Mars internally compiles source code down to “Mars internal representation” (Mars IR) for processing and code generation. Mars IR is a very high-level instruction set (more abstract than, say, the Java virtual machine), but still is broken down much further than the Mars source code.

Very limited processing takes place before Mars source code is converted into Mars IR. Syntax checking and type checking is done on the Mars source text or abstract syntax tree formats, and then it is converted into Mars IR. All of the subsequent analysis and code generation is done on Mars IR. All backends use the Mars IR format as input, except the pretty printer. Mars IR has the following properties:

  • Preserves Mars types: Functions in Mars IR have the same headers as in Mars itself. Therefore, all types are the same, and Mars IR is fully aware of type polymorphism. Similarly, it is aware of CGCs, algebraic data types and constructors.
  • Flattened execution: There are no statements or expressions, only instructions. Instructions are similar to statements, but they do not nest; they typically perform the role of a single expression, and assign the result to a new variable. Arguments to instructions are usually local variable names (for example, most instructions cannot refer to global variables; only special instructions designed for this purpose).
  • Control flow graph: Functions are stored internally as a set of basic blocks. Each basic block is a sequence of instructions without any branches, and the last instruction in the block (the “terminator”) is a special instruction that can return from the function or branch to another block. This is similar to labels-and-jumps assembly code, except that jumps between blocks are explicit; it is not possible to “fall” from one block to the next (and as a corollary, it is not possible to jump into the middle of a block).
  • Explicit “return” variable: Each function has a specific local variable designated the “return” variable. The result of the function is the value of this variable when the function ends.
  • Explicit entry and exit block: Each function has a specific block designated the “entry” block, which is the block that is executed initially. Perhaps less conventionally, there is a specific block designated the “exit” block. There is no “return” instruction; the function execution ends when control falls out of the “exit” block.
  • Static single assignment: All local variables may be assigned at exactly one place (statically) in the code. If a variable needs to be “re-assigned,” instead a new variable must be created with a qualified name (for example, if x is already assigned, assign x:1). A special “phi” instruction is provided to allow a variable to take on the value of one of many source variables, to deal with branches and loops which assign variables.

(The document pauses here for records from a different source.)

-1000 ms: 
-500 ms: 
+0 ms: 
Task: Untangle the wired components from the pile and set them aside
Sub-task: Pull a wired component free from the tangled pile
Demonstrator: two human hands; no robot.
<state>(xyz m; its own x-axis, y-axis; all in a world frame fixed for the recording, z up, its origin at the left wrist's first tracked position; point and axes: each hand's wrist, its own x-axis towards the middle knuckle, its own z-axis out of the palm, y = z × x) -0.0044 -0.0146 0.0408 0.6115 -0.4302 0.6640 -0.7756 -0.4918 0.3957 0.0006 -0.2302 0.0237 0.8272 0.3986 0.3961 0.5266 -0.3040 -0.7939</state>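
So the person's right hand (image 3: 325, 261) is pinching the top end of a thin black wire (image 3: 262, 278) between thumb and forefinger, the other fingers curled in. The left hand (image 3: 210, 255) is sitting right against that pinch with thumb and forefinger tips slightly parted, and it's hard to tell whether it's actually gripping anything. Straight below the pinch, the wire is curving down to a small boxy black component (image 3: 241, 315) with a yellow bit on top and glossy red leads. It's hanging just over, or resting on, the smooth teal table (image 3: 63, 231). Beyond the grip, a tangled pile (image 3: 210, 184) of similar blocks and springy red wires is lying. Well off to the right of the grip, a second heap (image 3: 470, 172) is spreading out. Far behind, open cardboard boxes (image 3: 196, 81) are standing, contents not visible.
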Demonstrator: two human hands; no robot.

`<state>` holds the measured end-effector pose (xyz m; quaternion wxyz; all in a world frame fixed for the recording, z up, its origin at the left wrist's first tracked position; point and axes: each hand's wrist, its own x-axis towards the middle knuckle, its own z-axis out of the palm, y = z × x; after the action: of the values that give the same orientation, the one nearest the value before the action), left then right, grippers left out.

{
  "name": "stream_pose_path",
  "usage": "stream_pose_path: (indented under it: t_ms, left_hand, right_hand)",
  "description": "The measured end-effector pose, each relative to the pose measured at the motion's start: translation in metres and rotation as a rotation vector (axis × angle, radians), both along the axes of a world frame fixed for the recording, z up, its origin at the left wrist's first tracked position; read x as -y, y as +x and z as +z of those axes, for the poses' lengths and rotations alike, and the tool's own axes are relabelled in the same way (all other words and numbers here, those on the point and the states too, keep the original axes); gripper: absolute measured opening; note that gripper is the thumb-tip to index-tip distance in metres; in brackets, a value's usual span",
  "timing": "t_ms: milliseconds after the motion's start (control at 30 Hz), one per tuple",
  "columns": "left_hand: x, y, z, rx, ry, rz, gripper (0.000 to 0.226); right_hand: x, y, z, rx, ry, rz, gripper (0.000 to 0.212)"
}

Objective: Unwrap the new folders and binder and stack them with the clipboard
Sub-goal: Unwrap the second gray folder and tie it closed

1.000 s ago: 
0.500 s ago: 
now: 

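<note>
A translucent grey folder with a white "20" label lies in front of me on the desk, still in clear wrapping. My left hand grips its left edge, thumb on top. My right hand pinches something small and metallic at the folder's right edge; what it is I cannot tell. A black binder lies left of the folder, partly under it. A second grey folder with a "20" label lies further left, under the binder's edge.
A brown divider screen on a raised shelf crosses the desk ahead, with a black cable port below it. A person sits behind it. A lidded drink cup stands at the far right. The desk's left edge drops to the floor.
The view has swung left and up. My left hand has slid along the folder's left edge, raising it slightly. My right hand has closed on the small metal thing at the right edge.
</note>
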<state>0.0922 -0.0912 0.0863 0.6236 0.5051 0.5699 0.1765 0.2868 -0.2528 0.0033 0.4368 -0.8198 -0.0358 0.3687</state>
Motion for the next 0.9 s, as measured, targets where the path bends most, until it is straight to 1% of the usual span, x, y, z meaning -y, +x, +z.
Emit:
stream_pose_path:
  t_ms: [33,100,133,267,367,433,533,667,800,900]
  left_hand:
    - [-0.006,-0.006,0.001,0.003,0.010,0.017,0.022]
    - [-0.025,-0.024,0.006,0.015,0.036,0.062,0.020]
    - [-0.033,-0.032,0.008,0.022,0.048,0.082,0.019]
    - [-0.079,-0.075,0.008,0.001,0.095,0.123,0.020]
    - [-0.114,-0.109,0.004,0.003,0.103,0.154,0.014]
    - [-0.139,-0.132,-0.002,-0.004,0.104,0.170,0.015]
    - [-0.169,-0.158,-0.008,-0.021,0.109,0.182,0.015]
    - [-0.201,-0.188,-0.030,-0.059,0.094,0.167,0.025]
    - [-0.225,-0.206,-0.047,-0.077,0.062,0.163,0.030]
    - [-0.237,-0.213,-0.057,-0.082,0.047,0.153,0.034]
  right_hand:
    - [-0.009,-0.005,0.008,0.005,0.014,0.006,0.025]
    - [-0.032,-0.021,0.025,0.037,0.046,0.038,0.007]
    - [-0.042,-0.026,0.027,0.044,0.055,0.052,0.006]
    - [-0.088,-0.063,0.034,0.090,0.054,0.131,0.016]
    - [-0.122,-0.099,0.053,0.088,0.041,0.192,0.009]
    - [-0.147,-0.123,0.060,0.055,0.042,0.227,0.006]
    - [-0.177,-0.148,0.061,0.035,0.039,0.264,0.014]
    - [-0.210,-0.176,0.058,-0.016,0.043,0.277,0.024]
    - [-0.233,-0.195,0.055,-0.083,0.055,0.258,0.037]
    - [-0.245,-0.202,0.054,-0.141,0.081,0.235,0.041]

An informal textual representation of Mars IR is “Mars assembly” (MAS). The marsc program can output MAS representation using --backend=asm. This is “informal” as it doesn’t use the official instruction names (it tries to look more like Mars syntax), and there is no parser for MAS; it’s just a debugging format.

Internally, Mars IR is referred to as “CFG representation” (control-flow graph), due to the main data structure used. The ast_cfg module is responsible for converting parsed Mars source code (in AST or abstract syntax tree form) into Mars IR, as well as doing some semantic checks such as initialised variable checks. There is no specific binary representation for Mars IR.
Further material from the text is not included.